Experimental results in Ningbo, a coastal city in China, showed that the proposed framework could accurately depict the distribution and composition of urban land uses. At the object scale, the highest classification accuracy was as high as 86% and 78% for the major (Level I) and minor (Level II) categories, respectively. At the parcel scale, the generated land use maps were spatially consistent with the object-based maps. We found larger parcels were more likely to be mixed in land use, and industrial lands were characterized as the most complicated category. We also identified multiple factors that had a collective impact on land use mix, including geography, socioeconomy, accessibility, and landscape metrics. Altogether, our proposed framework offered an alternative to investigating urban land use composition, which could be applied in a broad range of implications in future urban studies.
Land use mix of Level I categories in Ningbo city. (a) Maps of complexity index in the city center. (b) Maps of dominant rate in the city center. (c) The relationship between complexity index and area of parcels. (d) The relationship between dominant rate and area of parcels. r in (c,d) represents the Pearson correlation coefficient.
Reference: Ying Tu, Bin Chen, Wei Lang, Tingting Chen, Miao Li, Tao Zhang, and Bing Xu. Uncovering the Nature of Urban Land Use Composition Using Multi-source Open Big Data with Ensemble Learning. Remote Sensing 13, no. 21 (2021): 4241.
4. EULUC-USA
Urban land-use maps outlining the distribution, pattern, and composition of various land use types are critically important for urban planning, environmental management, disaster control, health protection, and biodiversity conservation. Recent advances in remote sensing and social sensing data and methods have shown great potentials in mapping urban land use categories, but they are still constrained by mixed land uses, limited predictors, non-localized models, and often relatively low accuracies. To inform these issues, we proposed a robust and cost-effective framework for mapping urban land use categories using openly available multi-source geospatial “big data”. With street blocks generated from OpenStreetMap (OSM) data as the minimum classification unit, we integrated an expansive set of multi-scale spatially explicit information on land surface, vertical height, socio-economic attributes, social media, demography, and topography. We further proposed to apply the automatic ensemble learning that leverages a bunch of machine learning algorithms in deriving optimal urban land use classification maps.
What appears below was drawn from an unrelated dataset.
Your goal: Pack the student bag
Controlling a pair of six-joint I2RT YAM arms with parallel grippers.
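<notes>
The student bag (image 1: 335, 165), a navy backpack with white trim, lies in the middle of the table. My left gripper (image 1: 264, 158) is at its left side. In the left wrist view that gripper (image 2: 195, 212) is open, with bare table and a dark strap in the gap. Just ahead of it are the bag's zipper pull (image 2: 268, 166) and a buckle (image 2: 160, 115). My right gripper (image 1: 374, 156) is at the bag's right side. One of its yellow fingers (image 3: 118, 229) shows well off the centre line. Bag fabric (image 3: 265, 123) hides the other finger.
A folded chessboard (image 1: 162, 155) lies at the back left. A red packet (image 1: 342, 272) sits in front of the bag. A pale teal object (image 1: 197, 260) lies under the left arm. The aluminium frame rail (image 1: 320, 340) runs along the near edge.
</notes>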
Results of block-level urban land use classification in five metropolitan areas of the United States found the overall accuracies of major-class (Level-I) and minor-class (Level-II) classification could be high as 91% and 86%, respectively. A multi-model comparison revealed that for urban land use classification with high-dimensional features, the multi-layer stacking ensemble models achieved better performance than base models such as random forest, extremely randomized trees, LightGBM, CatBoost, and neural networks. We found without very-high-resolution National Agriculture Imagery Program imagery, the classification results derived from Sentinel-1, Sentinel-2, and other open big data based features could achieve plausible overall accuracies of Level-I and Level-II classification at 88% and 81%, respectively. We also found that model transferability depended highly on the heterogeneity in characteristics of different regions. The methods and findings in this study systematically elucidate the role of data sources, classification methods, and feature transferability in block-level land use classifications, which have important implications for mapping multi-scale essential urban land use categories.
Reference: Bin Chen, Ying Tu, Yimeng Song, David M. Theobald, Tao Zhang, Zhehao Ren, Xuecao Li, Jun Yang, Jie Wang, Xi Wang, Peng Gong, Yuqi Bai, and Bing Xu. Mapping essential urban land use categories with open big data: Results for five metropolitan areas in the United States of America. ISPRS Journal of Photogrammetry and Remote Sensing 178 (2021): 203-218.